My life has changed quite a bit in the last couple of months. I went from working in a respectable career, earning this remarkable thing called “money”, to being an impoverished student whose primary source of income was the weekly pub quiz.
That’s not the only change. Those who follow this blog might have noticed a change in the frequency of posting. A large part of that is due to the need to write things that actually pay when I have the chance, and between that and the vast amount of time spent consuming fine alcoholic beverages, I simply have less time to post. There’s another reason, though — another big, and very unwelcome change: I have less to say about television.

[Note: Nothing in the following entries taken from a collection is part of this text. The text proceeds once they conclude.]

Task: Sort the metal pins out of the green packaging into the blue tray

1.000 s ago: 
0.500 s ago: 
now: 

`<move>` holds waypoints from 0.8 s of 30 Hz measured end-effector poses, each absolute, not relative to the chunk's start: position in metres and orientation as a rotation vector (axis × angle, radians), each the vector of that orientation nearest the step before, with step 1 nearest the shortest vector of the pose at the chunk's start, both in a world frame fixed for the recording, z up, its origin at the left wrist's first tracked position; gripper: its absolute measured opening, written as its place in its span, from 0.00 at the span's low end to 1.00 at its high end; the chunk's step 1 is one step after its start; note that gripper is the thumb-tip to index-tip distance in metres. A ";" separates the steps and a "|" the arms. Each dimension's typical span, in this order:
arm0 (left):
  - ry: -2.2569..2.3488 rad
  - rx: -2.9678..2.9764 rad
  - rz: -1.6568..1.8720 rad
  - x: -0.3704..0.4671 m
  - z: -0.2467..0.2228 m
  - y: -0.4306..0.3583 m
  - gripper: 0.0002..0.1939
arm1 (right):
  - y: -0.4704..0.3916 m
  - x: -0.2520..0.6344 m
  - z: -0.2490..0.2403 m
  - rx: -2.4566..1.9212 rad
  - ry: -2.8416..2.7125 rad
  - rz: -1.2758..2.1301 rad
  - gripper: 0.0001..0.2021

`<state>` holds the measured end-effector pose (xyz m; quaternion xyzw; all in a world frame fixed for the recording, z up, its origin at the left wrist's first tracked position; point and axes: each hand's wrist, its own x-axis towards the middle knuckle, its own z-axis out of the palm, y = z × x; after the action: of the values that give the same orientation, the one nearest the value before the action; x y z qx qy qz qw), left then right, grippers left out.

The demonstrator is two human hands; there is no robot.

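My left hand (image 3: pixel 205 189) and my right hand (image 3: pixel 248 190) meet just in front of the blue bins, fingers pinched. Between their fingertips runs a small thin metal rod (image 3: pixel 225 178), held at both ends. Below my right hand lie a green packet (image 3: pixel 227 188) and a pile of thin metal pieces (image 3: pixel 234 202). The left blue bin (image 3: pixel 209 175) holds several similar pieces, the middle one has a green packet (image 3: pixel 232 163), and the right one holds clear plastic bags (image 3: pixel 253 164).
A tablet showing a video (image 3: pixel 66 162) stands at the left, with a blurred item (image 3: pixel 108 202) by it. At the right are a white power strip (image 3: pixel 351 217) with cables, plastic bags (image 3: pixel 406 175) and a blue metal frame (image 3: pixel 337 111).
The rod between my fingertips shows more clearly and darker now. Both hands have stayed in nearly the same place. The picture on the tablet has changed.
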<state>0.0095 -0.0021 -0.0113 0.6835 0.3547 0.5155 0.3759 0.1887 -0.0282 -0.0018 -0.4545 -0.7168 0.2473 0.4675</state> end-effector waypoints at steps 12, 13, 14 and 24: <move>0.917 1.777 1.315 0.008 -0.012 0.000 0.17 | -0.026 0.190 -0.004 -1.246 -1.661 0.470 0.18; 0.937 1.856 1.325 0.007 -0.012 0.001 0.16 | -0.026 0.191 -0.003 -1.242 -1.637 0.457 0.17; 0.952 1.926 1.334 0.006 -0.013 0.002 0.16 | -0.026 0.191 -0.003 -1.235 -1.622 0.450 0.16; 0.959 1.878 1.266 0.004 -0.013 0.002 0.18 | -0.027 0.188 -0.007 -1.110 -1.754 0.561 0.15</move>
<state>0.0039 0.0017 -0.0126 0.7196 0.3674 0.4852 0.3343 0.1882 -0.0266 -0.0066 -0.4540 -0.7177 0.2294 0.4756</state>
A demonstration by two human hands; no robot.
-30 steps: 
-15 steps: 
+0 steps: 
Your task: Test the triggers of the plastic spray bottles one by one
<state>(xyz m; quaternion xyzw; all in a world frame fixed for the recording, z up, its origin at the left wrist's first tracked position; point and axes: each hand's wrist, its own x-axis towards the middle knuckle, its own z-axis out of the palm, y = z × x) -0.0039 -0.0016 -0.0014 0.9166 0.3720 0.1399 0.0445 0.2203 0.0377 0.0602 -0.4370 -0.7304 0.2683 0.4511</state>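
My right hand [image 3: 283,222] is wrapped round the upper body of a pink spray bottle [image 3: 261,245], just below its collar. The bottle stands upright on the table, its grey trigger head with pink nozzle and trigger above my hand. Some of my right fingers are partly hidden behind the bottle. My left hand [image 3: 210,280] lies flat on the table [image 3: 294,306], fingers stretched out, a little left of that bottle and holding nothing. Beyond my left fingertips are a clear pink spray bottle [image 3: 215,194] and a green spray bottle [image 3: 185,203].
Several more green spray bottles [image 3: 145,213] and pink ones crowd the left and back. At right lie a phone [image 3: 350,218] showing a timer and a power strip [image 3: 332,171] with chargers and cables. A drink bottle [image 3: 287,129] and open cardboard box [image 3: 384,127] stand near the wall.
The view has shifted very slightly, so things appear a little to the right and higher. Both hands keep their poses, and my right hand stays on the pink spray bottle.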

It doesn’t make sense. I’m doing a masters in Film & Television Studies, and as the only television-focused student in the group, I spend a lot of time defending the small screen. I talk about TV all the time. Surely, I should be able to transfer some of it to this page?
I still love TV, even though it’s trying very hard to push me away. These days, if TV was a lover, it would be staying out late and forgetting our anniversary on a regular basis. Instead of bringing me roses in the form of shows like The Wire, it is stopping at a convenience store on the way home to pick up a bunch of pink carnations in the form of Fringe and The Eleventh Hour. TV, I fear, is taking me for granted. It’s just stopped trying.
I still watch most of my old favorites, but today I tallied up all the shows I still watch, and it averaged out to fewer than two hours a day. TWO. Okay, yeah, that might be a bit much for the average sort, but I am no average TV viewer. I am a TV blogger. It is my sacred duty, imposed upon me by the gods of Wordpress and the Google search function, to watch as much TV as I can possibly get away with.
Maybe it was the strike. Maybe it’s me. Maybe it’s the fact that the networks insist that my life will be better if I watch crap like Worst Week or The Ex List. Maybe it’s the long span of time before Battlestar Galactica and Lost start up again. Whatever it is, TV and I are in a slump. It just doesn’t excite me like it once did.
How are you and TV getting along these days? Are you still close, or has the spark gone out for the moment?